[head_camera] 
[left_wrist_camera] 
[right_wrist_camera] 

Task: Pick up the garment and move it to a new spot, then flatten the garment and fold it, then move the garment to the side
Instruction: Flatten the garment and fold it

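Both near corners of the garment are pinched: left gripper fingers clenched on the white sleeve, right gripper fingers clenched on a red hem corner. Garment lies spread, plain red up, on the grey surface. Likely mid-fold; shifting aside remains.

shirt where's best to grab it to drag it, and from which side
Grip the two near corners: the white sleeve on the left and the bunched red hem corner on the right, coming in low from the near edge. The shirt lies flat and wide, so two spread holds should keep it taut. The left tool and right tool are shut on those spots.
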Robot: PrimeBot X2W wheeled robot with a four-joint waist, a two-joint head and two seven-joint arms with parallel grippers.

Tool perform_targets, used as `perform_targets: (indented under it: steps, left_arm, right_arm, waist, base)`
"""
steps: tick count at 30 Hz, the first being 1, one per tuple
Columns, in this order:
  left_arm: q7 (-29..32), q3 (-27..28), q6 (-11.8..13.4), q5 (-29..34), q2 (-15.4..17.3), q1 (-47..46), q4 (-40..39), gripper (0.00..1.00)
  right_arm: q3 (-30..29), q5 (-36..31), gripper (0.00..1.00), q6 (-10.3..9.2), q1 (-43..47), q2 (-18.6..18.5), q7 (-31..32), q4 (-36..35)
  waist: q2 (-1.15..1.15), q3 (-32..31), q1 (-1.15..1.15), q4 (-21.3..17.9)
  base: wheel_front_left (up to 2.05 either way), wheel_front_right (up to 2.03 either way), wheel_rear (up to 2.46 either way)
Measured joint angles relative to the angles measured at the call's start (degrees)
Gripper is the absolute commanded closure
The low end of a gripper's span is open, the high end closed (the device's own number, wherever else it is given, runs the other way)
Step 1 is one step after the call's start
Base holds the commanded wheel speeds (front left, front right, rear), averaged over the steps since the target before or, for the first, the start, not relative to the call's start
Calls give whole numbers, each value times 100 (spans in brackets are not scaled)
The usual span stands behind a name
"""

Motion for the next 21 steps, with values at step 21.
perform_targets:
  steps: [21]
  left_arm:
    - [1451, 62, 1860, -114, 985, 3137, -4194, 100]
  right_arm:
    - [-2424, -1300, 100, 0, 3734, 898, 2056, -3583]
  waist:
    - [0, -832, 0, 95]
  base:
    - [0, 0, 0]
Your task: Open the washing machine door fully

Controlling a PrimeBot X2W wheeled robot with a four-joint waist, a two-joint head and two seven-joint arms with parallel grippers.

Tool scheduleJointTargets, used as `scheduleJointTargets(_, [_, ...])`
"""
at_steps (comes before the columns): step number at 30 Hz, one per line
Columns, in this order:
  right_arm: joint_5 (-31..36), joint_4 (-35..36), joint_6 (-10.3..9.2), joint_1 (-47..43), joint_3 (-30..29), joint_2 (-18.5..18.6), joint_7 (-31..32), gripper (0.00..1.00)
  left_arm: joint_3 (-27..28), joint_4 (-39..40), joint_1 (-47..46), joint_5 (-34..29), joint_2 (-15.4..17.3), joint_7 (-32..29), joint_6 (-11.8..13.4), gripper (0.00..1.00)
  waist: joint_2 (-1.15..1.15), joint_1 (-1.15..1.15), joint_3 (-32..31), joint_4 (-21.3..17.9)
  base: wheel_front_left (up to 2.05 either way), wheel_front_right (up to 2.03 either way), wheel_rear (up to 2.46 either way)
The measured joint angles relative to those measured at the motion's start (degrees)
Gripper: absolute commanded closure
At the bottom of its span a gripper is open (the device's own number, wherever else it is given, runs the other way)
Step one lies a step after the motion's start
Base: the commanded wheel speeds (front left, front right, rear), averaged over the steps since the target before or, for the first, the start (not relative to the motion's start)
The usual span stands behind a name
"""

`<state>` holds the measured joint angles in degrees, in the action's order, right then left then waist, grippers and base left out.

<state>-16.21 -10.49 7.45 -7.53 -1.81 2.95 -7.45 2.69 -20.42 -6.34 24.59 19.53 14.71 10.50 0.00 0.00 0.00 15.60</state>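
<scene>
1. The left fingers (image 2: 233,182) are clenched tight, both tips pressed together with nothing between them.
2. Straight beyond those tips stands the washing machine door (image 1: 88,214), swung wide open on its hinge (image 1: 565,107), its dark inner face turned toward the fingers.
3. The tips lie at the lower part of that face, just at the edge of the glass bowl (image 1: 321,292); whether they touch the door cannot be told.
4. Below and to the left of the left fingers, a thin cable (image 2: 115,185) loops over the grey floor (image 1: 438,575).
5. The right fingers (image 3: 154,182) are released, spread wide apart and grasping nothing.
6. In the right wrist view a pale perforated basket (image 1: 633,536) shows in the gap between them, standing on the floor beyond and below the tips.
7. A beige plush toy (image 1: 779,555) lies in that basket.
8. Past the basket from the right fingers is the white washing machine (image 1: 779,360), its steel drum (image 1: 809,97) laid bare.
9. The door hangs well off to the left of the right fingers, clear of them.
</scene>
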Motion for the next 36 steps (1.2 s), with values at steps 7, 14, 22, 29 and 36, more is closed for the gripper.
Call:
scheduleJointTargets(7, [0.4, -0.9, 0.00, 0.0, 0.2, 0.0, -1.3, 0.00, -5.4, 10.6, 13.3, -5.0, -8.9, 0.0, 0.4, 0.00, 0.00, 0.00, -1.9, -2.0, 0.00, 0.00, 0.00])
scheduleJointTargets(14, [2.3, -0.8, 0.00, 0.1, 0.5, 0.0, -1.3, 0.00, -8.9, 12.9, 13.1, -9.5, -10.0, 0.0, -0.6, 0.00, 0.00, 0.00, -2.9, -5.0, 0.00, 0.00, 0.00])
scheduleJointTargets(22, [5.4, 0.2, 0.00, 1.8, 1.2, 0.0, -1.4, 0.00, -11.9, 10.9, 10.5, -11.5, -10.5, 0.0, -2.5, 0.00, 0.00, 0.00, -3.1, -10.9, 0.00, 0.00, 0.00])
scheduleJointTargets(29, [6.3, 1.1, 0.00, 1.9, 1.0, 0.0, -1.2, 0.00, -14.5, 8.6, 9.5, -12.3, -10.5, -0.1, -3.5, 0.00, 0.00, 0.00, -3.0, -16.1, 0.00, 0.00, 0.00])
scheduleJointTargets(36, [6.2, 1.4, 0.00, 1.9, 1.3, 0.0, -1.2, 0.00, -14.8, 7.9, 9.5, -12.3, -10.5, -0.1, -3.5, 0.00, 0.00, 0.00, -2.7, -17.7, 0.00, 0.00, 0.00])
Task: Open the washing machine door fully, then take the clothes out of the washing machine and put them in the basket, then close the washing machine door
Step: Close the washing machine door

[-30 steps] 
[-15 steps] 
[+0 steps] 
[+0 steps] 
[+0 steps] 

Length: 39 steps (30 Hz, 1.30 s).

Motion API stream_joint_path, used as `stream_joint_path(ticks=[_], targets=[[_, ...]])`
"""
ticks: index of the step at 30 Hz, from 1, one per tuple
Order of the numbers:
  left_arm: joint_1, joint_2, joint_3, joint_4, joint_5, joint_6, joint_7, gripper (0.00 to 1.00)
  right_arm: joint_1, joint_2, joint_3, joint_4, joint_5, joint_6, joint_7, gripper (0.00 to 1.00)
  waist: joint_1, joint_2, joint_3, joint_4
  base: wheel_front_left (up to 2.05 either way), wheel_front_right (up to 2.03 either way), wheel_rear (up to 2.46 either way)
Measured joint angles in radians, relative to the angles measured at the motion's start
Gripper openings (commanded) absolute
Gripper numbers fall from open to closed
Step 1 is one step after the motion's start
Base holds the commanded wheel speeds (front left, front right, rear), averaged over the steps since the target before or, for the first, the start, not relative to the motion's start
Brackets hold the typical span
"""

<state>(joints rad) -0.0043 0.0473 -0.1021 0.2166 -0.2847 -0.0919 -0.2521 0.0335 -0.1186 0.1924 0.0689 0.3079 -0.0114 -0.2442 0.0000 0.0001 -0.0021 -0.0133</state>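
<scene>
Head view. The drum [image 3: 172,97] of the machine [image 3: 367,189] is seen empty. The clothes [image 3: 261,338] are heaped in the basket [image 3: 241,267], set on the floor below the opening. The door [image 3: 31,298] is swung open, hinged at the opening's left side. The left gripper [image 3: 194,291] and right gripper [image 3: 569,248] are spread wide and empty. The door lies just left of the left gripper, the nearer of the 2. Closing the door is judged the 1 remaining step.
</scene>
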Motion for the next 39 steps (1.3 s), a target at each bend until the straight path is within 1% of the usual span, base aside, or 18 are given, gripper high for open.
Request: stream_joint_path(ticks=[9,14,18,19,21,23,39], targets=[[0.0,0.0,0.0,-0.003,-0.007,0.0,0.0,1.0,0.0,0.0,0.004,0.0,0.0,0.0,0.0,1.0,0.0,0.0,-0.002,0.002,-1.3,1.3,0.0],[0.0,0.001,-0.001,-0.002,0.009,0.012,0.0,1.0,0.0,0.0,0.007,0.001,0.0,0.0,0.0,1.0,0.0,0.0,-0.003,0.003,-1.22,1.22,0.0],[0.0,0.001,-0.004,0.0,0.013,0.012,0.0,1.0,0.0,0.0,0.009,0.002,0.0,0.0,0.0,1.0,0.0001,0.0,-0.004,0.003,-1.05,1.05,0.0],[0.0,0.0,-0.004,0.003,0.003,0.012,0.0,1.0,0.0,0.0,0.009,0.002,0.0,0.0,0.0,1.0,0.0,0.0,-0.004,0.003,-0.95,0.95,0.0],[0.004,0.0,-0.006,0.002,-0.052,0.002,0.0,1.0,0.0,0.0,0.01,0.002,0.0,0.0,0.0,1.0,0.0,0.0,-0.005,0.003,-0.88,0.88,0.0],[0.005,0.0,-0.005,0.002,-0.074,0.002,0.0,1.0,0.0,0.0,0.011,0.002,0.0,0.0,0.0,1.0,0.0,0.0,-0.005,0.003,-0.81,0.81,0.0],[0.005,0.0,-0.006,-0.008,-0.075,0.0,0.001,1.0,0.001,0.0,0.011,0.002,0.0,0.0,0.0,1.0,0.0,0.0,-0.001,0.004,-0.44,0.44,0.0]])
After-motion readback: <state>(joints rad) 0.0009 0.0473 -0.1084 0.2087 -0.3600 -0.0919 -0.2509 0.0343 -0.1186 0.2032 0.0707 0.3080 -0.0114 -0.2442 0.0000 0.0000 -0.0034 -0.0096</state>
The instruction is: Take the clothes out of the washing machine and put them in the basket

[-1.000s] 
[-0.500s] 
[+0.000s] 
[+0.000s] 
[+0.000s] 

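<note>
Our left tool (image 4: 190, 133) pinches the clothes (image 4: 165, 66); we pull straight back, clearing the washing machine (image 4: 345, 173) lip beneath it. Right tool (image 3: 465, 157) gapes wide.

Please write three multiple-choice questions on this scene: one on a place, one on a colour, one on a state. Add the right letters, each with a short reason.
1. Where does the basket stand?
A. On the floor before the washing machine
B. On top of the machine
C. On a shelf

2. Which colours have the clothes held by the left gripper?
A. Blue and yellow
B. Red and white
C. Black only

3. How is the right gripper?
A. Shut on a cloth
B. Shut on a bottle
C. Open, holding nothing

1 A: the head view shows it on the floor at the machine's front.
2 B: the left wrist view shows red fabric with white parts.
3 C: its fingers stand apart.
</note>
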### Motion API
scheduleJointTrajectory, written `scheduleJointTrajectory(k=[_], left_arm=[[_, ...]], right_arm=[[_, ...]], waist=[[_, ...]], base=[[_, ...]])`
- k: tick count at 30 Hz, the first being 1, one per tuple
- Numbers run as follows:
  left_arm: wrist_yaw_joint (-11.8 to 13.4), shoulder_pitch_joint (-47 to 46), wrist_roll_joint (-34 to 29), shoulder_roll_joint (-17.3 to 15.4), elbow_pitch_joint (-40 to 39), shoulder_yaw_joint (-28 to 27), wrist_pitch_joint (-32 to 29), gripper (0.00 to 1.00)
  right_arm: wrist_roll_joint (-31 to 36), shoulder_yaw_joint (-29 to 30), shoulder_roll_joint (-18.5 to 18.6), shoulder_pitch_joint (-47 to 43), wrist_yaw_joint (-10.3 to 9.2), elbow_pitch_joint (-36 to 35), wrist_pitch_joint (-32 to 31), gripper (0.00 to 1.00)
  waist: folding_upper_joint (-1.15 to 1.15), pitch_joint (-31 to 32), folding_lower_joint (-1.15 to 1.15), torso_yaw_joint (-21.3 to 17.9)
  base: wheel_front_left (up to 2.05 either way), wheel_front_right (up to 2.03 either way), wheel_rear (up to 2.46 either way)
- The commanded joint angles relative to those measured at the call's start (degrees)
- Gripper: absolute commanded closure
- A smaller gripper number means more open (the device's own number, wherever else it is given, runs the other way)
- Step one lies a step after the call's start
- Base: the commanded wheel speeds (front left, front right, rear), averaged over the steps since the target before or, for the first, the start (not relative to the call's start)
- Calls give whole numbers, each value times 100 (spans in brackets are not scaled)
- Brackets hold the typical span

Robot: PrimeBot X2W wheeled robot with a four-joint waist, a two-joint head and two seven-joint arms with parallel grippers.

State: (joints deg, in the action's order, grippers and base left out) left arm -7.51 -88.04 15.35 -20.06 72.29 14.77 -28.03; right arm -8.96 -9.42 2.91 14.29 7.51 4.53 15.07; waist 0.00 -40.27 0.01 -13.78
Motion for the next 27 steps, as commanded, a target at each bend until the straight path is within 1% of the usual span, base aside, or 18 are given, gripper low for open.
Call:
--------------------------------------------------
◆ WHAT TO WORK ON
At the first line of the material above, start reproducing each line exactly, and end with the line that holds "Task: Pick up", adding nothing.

◆ COMPLETED TASK
[head_camera] 
[left_wrist_camera] 
[right_wrist_camera] 

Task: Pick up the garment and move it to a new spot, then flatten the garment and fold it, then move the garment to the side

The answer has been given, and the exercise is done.